Oleh: Rahman
Masih terasa hingga saat ini, ‘panasnya suhu politik’ di 269 daerah dari tingkat provinsi, kabupaten, dan kota pada saat berlangsungnya pilkada serentak gelombang pertama tahun 2015. Dan saat ini tahun 2017, pilkada serentak gelombang kedua secara nasional yang diselenggarakan pada 101 (provinsi, kabupaten, dan kota) masih menunggu penetapan KPUD masing-masing daerah dan bahkan ada yang berlangsung dua putaran, karena tidak memenuhi jumlah kuota suara yang dipersyaratkan undang-undang, khususnya bagi daerah yang pasangan calonnya lebih dari dua.

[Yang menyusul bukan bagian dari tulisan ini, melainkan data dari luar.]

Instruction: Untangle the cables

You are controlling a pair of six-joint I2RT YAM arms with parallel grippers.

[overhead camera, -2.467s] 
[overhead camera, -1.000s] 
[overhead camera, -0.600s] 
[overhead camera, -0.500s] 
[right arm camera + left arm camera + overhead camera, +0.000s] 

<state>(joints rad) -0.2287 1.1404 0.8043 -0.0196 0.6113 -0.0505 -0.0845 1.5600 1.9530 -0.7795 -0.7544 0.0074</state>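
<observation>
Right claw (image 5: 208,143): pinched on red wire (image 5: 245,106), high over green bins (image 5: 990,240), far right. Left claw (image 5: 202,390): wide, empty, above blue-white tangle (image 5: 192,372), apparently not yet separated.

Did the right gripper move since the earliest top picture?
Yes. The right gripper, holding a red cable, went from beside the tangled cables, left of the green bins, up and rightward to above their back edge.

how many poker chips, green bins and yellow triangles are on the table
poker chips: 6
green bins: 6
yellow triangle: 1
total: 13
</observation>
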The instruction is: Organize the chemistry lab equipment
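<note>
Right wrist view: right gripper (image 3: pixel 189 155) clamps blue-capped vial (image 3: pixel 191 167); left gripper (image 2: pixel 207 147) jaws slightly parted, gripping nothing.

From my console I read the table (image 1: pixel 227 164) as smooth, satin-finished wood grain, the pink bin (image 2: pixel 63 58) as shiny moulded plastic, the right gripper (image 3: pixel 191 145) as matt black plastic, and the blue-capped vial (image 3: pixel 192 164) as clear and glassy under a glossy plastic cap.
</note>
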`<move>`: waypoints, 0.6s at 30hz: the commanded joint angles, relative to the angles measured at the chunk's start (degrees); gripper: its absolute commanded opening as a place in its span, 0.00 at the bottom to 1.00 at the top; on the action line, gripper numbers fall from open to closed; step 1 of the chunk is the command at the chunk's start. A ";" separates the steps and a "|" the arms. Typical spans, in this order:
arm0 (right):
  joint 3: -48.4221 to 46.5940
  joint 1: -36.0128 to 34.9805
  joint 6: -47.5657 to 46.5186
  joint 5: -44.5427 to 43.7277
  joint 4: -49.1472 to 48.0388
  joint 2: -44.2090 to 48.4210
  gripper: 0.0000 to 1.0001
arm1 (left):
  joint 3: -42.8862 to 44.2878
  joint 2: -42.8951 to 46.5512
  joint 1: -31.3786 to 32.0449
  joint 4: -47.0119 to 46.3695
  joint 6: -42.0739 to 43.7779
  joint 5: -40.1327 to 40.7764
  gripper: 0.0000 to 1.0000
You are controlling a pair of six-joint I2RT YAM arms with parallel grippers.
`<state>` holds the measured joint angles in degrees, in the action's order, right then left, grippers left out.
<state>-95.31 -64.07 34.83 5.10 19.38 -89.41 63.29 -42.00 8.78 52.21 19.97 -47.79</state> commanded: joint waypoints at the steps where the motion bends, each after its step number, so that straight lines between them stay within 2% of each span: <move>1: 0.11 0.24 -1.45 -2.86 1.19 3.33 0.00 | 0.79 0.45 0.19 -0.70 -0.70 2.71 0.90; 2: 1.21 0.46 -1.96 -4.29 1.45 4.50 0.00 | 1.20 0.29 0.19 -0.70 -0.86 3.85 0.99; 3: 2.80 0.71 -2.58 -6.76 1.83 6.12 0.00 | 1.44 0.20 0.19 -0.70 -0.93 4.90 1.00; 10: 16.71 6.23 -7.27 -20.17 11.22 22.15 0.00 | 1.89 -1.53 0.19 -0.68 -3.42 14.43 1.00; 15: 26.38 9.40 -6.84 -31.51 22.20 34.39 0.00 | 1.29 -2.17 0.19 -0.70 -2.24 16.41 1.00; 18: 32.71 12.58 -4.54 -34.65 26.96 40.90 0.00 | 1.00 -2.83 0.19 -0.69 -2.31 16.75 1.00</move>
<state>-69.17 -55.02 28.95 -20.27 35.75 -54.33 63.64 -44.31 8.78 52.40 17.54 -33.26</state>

Untuk pilkada seretak gelombang pertama, pemimpin daerah pilihan mayoritas masyarakat telah menduduki kursi kepemimpinan, dan sudah bekerja menunaikan amanah masyarakat yang dikemas dalam visi misi yang ditawarkan pada masyarakat saat kontenstasi pilkada berlangsung.
Pertarungan merebut simpati masyarakat berlangsung sangat ketat, suhu politik ‘panas dingin’ dirasakan, mulai dari ‘elit desa, kelurahan, nagari’ hingga tingkat nasional mewarnai kegiatan pilkada serentak tersebut. Bahkan ada beberapa ‘pejabat daerah yang terseret’ dalam ‘pusaran pertarungan’ itu karena godaan akan jabatan yang menggiurkan dari para elit partai pendukung paslon dan tim sukses, ada yang ‘melarikan diri’ kedaerah lain, ketika kandidat yang ‘ditolongnya’ tersingkir
Sementara yang masih bertahan dan tak sempat ‘hijrah’ karena juga tak punya koneksi dan relasi di daerah lain, terpaksa menerima takdir dan pasrah, dimanapun posisi/jabatan yang ditempatkan. Itulah resiko politik yang dialami sebagai dampak dari ‘ketidaknetralan’ atau karena ‘kompetensi diri membaca suasana politik’ yang rendah. Gelombang mutasi, bisa saja masa yang dinanti oleh pejabat yang berprestasi dan tidak memihak saat pesta demokrasi berlangsung. Tetapi bagi pejabat yang terlanjur ‘bermain api’ karena harapan dan janji yang menggiurkan (dari timses dan paslon yang kalah), mutasi jabatan merupakan masa-masa yang ‘menyesakkan dada’.
Mulai dari turunnya kepercayaan pimpinan, (karena dipandang ‘mengkhianati’) hingga di non-jobkan adalah suasana yang mungkin dirasakan oleh semua pejabat yang ‘jagoannya’ tak dapat amanah masyarakat, dimanapun suasana pilkada itu berlangsung. Memang netralitas dan ‘kecerdikan membaca peta politik’ adalah hal yang teramat penting, kalau ‘nekad juga bermain’ dalam kontestasi politik. Dan harus dijadikan pelajaran yang berharga untuk masa yang akan datang. Karena setiap periode lima tahunan, hal yang sama juga akan terjadi.
Namun demikian, semangat kerja, dedikasi akan tugas dan loyalitas terhadap pimpinan dalam konteks membangun daerah tentu tidak boleh luntur, hanya disebabkan tidak menduduki ‘pos’ yang diharapkan. Justru prilaku seperti itu semakin menciderai amanah dan kepercayaan masyarakat. Bekerja akan bernilai pahala jika dilaksanakan dengan niat yang ikhlas, dan sesui dengan konteks pekerjaan itu sendiri, tanpa memandang dimanapun posisi yang ditempati. Allah Subhanahu wa Ta’ala berfirman, “Dan bekerjalah kamu, maka Allah dan Rasul-Nya serta orang-orang yang mukmin akan melihat pekerjaanmu itu, dan kamu akan dikembalikan kepada (Allah) Yang Mengetahui akan yang gaib dan yang nyata, lalu diberitakan-Nya kepada kamu apa yang telah kamu kerjakan.” (Qs. At-Taubah (9): 105).